[Data excerpts]
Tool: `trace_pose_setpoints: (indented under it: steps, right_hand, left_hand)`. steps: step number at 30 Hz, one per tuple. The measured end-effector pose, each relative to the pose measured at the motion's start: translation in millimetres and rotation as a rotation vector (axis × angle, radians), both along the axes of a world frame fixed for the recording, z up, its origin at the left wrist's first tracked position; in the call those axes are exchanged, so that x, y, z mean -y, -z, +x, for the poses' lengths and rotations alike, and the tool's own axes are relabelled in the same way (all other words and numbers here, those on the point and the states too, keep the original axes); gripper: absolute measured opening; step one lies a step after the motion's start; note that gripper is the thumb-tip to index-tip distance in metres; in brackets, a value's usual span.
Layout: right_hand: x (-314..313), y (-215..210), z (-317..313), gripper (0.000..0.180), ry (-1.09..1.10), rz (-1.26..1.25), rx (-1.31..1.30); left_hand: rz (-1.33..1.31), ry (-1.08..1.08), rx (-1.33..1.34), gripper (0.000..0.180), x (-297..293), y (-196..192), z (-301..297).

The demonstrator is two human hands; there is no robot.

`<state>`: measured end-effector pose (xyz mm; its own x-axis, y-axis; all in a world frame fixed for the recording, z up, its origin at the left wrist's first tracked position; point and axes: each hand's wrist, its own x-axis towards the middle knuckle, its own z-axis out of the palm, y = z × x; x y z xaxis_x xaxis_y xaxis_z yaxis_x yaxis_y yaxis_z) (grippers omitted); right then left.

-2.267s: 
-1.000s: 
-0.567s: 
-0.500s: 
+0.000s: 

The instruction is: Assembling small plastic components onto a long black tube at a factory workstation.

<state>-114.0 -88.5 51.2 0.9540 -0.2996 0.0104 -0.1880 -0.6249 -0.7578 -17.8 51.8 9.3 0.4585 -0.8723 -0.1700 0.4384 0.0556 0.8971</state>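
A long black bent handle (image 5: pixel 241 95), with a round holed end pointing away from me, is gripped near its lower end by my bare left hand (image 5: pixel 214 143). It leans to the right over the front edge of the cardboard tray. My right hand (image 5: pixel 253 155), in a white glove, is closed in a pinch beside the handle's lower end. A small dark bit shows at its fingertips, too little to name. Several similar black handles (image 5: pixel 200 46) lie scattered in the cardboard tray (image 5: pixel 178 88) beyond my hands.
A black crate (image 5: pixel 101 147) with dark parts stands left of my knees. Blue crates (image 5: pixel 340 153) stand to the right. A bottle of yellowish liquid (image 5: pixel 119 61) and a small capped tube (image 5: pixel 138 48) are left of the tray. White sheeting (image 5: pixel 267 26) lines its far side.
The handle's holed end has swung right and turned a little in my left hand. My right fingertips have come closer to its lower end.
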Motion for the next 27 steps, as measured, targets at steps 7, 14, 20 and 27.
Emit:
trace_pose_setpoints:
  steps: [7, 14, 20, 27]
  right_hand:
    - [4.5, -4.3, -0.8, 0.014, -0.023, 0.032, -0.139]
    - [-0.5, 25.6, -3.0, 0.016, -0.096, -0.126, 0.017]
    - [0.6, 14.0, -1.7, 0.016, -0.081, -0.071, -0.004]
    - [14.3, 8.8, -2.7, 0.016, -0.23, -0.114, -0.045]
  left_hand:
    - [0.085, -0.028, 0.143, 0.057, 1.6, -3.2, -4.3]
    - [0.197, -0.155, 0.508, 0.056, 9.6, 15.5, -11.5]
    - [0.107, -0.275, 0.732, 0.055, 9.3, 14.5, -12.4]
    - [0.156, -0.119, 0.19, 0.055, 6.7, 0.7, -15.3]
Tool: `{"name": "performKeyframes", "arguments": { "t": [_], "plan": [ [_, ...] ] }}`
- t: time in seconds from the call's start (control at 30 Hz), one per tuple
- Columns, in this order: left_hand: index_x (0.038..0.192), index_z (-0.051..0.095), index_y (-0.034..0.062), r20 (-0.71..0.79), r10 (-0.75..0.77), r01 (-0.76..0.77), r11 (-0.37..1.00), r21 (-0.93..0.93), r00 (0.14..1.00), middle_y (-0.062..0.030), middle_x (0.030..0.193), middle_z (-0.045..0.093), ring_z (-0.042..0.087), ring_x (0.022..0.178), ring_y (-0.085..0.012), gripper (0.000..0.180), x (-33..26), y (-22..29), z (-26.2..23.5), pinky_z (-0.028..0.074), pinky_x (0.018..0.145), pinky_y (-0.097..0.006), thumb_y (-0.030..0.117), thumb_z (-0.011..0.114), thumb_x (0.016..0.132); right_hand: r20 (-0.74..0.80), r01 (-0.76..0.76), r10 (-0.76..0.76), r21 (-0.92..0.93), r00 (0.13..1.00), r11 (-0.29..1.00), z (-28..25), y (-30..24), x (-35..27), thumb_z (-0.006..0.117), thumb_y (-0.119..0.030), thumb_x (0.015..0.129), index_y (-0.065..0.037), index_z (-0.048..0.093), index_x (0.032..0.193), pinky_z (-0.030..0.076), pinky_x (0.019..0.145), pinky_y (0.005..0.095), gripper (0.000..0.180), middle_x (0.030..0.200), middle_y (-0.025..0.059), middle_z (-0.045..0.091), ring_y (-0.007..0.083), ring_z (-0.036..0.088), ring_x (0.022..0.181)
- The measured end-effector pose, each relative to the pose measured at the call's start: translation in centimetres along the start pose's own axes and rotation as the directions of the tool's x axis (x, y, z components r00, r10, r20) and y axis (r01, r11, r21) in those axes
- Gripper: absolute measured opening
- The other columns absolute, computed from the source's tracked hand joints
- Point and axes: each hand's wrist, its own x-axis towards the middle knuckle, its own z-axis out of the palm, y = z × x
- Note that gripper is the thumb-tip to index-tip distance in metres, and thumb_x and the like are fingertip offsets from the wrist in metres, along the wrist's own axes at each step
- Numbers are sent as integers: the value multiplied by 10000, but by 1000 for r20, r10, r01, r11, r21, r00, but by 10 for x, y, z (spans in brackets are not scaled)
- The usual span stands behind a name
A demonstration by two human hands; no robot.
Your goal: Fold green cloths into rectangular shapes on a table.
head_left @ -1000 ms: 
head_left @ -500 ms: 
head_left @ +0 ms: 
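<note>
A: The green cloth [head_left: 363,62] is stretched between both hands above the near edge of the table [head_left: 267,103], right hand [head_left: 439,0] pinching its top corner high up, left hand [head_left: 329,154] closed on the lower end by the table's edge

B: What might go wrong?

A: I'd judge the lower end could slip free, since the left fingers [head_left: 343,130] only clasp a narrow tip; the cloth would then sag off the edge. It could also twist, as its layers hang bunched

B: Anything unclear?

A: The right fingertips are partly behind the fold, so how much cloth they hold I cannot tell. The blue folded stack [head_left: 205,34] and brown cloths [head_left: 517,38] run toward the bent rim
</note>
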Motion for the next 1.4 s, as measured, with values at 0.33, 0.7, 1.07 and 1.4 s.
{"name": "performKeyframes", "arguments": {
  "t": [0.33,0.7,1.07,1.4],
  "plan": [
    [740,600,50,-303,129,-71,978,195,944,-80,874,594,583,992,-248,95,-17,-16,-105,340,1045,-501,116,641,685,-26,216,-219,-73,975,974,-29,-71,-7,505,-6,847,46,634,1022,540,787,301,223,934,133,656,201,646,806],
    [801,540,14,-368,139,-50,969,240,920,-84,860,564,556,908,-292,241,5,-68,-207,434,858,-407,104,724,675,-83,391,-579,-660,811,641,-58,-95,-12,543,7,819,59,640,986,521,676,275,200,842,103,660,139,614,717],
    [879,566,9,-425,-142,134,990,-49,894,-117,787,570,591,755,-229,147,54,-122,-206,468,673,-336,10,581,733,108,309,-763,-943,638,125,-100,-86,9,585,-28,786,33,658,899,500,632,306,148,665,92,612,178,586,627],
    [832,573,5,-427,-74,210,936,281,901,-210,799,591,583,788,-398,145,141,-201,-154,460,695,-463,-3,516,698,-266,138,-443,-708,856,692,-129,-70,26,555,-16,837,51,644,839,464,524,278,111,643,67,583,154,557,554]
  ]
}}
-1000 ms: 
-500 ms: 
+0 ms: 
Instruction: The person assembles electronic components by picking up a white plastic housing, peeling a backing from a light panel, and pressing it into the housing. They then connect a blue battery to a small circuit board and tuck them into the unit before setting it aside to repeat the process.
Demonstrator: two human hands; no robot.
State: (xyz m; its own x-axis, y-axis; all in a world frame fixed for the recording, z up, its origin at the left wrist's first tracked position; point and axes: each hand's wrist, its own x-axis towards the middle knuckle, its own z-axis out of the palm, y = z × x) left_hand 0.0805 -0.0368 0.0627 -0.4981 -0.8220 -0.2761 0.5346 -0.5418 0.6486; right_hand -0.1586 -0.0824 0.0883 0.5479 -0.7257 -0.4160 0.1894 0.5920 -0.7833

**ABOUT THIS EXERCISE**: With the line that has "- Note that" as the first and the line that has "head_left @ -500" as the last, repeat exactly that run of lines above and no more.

**SOLUTION TO THIS EXERCISE**:
- Note that gripper is the thumb-tip to index-tip distance in metres, and thumb_x and the like are fingertip offsets from the wrist in metres, along the wrist's own axes at each step
- Numbers are sent as integers: the value multiplied by 10000, but by 1000 for r20, r10, r01, r11, r21, r00, but by 10 for x, y, z (spans in brackets are not scaled)
- The usual span stands behind a name
A demonstration by two human hands; no robot.
Your goal: Fold green cloths into rectangular shapes on a table.
head_left @ -1000 ms: 
head_left @ -500 ms: 

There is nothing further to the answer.